The next task, and not a trivial one, is to match up teachers with classes.  We sent out a survey a week ago, and I coded all the results. So, we have lists of who is qualified for what, and what they prefer.  They could just assign teachers based upon our OCT records, but this will be better.  However, it’s not going to be faster.

What is it they say? Go slow to go fast?

They’ll likely use the strategy that we use each year when staffing: fill the most difficult first, and leave the easier ones to the end. In this case they will likely start with single courses, and end with those where there are 40 to 50 classes.  And then when it doesn’t work, backtrack and re-do.

Who knows how long this will take? No one has ever done this before, so it’s almost impossible to predict.

In the meantime I’m doing some “action research”, and figuring out how teachers will do daily attendance with their various flavours of computer hardware.  Our Student Information System was designed to run on PCs, and its interface requires Java. There is a workaround for Macs that involves clicking on a series of options, ending up at our attendance interface (though some people have not been successful making it work with their older Macs).  No one has tested it on Chromebooks yet, so I am awaiting emails back from the two teachers who volunteered to try it out.

Today I had another taste of what our teachers will experience next week when taught my Ontario Tech University Education Law class online.  I had 36 students out of 38 attend, and we were working in Adobe Connect for two hours. I needed two screens to juggle between our interface, shared Google docs, and our Canvas course. Perhaps my students will be able to manage better than I, although the one student who connected via phone was likely unable to see all that they needed to see. We also learned how important it is to have a headset or earbuds.  One student with speakers on created a dramatic echo when I was speaking, so they had to mute almost 100% of the time.

The same challenges are being faced by our “bricks and mortar” school teachers when they are working synchronously in the last period of the day. And to make it even more of a challenge, our Internet dropped in the last 10 minutes of the period. Not a great way to end a long day.

But, tomorrow is Friday! Actually every day this week has felt like Friday, without the reward of a weekend.

I hope that our teachers are able to find some relaxing time, where they are able to distract themselves from the concerns of the week. It promises to be sunny, in the mid teens, so I’m hoping that everyone will get out, get moving, and enjoy this beautiful Autumn weather.

School Online – Journal – Day 10

This morning I met via MS Teams with my Principal colleagues, in our monthly association meeting. The meeting was structured around questions we had for our Associate Directors, System Leads, and others with central responsibilities. Many of the concerns will also be relevant for us when our students begin online next week, so it was time well-spent.

Cohort B arrived today, for their “bonus” Period 1 day.  They will also be in attendance tomorrow, with an identical schedule as today, and then will return on Friday for their Period 2 class. They were new, but the teachers are pros by now, and the day went very smoothly.

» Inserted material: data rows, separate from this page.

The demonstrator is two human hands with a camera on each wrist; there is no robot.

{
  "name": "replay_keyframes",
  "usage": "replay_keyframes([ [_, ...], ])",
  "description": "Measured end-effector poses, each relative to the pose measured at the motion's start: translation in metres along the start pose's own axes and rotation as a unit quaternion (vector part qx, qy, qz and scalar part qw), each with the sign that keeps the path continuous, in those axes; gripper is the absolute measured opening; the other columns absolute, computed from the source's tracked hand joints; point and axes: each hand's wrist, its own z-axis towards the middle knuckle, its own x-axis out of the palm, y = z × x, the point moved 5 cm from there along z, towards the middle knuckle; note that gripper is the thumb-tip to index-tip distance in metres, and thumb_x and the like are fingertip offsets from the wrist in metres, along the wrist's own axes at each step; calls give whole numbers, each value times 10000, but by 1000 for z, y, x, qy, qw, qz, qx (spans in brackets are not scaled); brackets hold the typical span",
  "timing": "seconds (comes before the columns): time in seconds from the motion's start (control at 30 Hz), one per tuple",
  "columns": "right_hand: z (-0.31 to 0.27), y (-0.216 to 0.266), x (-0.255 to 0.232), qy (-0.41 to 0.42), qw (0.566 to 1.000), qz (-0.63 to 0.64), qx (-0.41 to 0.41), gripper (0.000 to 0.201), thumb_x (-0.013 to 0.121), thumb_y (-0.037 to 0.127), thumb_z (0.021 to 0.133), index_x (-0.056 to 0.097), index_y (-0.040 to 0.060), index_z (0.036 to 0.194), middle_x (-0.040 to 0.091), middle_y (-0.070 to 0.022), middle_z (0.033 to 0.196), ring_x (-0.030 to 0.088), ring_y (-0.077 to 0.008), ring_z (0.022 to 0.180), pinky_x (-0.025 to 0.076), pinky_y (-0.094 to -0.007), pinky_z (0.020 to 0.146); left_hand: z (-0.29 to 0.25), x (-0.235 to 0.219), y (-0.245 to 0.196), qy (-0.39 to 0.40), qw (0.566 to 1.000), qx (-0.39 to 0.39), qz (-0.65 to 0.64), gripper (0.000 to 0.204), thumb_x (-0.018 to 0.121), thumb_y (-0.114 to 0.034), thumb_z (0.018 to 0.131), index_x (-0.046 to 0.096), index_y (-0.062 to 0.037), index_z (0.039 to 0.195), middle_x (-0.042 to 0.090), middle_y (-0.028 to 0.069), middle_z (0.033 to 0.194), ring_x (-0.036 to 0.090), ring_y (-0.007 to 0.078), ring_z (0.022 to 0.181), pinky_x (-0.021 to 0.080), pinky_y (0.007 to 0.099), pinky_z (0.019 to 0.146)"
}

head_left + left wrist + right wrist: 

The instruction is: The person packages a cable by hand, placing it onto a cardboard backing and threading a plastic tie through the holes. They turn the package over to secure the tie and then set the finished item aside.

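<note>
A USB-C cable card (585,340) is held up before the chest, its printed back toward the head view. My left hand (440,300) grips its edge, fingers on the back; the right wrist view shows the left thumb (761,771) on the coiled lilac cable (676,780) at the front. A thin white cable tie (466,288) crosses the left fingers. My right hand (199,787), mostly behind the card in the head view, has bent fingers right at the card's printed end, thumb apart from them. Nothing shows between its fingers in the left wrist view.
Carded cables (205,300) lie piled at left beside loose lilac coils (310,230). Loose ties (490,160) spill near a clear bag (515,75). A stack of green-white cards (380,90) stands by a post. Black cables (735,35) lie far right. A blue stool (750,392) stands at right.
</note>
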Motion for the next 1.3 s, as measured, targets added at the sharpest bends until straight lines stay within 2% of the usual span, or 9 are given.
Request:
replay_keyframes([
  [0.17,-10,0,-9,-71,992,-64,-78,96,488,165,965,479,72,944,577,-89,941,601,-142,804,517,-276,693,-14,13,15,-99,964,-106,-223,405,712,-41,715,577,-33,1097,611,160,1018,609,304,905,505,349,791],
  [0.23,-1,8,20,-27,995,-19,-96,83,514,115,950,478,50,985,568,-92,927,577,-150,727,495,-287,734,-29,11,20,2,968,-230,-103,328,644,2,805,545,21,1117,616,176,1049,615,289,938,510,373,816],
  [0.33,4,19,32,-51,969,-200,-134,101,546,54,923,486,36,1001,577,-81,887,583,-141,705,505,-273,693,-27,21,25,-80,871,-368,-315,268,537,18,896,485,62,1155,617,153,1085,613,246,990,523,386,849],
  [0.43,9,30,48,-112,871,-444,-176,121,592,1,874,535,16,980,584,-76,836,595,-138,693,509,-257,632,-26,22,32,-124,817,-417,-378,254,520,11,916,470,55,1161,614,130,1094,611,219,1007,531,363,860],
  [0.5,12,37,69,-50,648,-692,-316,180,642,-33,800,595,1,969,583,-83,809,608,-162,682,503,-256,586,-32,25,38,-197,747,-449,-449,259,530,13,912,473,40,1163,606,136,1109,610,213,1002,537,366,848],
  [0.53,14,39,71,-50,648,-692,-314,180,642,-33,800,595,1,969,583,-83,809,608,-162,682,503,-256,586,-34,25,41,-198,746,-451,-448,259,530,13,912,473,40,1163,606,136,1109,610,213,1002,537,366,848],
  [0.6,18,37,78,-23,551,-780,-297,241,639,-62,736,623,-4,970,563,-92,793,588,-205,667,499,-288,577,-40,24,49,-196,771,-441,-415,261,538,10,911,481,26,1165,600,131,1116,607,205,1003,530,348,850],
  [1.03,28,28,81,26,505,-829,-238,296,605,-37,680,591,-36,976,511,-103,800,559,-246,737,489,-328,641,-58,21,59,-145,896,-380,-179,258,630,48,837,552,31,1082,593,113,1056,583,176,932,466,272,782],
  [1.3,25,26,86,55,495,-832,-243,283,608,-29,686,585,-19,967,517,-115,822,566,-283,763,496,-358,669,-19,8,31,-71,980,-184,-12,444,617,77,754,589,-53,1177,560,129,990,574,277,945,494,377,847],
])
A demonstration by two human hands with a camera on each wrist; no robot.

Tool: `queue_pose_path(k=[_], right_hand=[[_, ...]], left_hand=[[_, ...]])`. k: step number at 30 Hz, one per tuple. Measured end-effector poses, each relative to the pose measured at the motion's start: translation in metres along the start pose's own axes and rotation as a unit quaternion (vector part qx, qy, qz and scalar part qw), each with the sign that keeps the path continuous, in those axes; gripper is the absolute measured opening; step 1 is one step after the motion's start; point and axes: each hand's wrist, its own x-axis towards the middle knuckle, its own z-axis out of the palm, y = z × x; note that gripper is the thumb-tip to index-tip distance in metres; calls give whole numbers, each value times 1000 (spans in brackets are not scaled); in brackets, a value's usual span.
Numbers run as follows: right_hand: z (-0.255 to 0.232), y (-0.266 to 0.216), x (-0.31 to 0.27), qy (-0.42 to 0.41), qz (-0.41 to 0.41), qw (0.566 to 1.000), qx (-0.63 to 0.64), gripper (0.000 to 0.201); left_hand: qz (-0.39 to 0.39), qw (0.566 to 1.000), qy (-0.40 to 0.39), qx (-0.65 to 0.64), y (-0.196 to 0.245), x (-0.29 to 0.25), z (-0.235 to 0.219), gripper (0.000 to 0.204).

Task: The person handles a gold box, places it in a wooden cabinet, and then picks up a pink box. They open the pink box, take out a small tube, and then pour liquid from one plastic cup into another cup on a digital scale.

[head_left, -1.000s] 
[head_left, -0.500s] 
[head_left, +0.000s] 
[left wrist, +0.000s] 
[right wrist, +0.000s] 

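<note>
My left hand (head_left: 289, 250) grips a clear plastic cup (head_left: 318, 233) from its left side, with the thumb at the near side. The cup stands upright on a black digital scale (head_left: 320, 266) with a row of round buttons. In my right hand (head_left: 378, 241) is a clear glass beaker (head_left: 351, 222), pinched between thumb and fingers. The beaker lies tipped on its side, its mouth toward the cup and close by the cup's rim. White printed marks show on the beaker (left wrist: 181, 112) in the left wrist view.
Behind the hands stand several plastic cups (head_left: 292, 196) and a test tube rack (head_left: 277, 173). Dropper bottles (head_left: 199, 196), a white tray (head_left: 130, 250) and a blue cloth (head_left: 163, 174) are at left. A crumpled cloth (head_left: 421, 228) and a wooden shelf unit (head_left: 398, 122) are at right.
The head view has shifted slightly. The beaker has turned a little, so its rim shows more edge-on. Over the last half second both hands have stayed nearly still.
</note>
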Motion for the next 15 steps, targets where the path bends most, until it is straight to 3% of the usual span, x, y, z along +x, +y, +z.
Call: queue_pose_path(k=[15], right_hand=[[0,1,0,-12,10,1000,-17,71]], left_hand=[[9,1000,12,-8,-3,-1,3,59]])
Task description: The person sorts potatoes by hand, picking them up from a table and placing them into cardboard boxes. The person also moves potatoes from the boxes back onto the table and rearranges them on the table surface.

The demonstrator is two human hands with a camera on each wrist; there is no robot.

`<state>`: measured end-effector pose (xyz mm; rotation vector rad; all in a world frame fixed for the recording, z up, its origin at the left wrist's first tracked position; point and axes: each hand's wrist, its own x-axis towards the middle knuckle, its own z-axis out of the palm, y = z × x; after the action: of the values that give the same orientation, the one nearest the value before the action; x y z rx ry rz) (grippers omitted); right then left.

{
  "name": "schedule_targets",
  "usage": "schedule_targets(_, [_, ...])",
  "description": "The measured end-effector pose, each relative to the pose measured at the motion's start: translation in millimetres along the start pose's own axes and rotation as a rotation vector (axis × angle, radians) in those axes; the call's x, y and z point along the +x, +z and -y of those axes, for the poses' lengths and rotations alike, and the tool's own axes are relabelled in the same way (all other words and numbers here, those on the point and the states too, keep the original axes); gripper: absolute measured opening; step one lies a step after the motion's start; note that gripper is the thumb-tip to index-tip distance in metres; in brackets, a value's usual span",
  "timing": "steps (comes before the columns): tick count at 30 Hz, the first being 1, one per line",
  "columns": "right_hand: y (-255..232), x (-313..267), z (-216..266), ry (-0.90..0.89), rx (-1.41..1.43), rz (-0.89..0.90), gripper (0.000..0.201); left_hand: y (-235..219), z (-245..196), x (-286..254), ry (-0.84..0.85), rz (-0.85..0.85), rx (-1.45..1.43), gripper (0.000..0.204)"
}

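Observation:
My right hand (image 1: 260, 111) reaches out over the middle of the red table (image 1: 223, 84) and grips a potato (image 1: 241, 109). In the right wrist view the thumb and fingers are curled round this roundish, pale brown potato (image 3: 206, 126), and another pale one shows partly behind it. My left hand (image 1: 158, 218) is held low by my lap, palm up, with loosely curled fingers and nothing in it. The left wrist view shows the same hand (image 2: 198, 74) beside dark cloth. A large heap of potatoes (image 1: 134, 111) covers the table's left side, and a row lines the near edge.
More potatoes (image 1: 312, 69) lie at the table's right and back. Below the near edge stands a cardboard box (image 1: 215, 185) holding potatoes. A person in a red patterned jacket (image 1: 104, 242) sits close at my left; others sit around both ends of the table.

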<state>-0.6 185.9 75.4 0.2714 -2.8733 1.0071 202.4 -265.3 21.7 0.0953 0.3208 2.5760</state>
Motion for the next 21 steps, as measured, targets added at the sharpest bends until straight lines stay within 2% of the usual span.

The issue of transfers to the online school is a contentious one, with both technical and ethical roadblocks. The deadline was last Thursday, but there are many families who missed the deadline and are now appealing to school staff, Principals and even Superintendents. Not only is this an issue for the timetable, it could potentially impact all of our schools when reorganization takes place for the next Quadmester.

One of the challenges today is the list of 74 vacancies that have yet to be filled.  These are long-term-occasional positions for those on leaves of various types. We are “cold calling” in seniority order, and inviting these teachers to join our school. However, the list that we have does not indicate who among them are already committed to similar positions in our bricks and mortar schools.  Several have taken this as an opportunity to change their assignment for the year, neglecting to recognize that they are obligated to fulfil the duties of the position they originally accepted.  So, some of our Principal colleagues are understandably upset when these teachers inform them that they’re switching jobs.  Thankfully there is a consistent message that this is not possible, and they must honour their agreements.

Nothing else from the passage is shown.